### Aim of the exercise
Could you find each line of the data below that contains the word "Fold" and copy those lines?

- Opening Delimiter -

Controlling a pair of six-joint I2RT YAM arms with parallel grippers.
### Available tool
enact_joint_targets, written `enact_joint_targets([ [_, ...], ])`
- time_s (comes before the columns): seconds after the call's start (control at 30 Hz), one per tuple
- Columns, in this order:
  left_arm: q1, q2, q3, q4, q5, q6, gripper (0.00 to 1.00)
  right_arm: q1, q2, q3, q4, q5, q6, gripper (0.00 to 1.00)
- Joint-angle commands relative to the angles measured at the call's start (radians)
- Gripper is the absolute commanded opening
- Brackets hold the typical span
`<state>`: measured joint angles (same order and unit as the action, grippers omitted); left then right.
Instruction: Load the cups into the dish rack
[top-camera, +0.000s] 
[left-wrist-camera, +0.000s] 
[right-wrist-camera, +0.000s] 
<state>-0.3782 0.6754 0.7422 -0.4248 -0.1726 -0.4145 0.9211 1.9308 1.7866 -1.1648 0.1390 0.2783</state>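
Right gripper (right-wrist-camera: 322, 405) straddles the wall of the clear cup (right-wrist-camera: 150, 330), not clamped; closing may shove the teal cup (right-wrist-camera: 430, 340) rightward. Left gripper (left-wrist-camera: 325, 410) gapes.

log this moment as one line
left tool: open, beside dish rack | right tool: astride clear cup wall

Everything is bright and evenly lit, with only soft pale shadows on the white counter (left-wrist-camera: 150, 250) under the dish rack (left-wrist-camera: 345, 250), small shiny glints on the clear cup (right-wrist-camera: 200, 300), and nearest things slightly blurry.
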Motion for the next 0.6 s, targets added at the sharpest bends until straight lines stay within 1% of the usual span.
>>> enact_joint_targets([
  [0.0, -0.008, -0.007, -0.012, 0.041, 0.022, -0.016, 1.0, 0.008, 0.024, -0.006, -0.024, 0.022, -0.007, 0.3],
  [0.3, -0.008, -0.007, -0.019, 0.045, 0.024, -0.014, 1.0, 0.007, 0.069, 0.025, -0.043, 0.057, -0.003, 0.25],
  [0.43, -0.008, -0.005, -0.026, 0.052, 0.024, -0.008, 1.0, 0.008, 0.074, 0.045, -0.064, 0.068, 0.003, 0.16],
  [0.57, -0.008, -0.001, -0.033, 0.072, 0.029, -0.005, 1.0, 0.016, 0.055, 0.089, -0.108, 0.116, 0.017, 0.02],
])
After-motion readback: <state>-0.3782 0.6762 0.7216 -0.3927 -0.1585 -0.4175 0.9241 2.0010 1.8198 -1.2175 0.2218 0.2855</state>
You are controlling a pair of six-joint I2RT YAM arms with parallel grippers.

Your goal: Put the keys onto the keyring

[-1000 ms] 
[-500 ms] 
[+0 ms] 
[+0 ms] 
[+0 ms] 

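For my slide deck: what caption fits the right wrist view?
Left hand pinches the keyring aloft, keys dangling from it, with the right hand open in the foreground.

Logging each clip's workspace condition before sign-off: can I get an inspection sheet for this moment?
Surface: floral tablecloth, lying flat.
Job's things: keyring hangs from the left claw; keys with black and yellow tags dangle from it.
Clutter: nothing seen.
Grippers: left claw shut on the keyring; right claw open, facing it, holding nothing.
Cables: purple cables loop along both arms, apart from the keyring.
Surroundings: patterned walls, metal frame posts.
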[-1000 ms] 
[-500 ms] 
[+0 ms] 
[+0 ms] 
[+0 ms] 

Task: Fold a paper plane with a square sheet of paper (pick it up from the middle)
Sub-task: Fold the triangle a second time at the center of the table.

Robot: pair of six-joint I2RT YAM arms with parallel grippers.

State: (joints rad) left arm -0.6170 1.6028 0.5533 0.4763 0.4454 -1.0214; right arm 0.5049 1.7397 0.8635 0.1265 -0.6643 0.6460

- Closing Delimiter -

### Exercise solution
Task: Fold a paper plane with a square sheet of paper (pick it up from the middle)
Sub-task: Fold the triangle a second time at the center of the table.

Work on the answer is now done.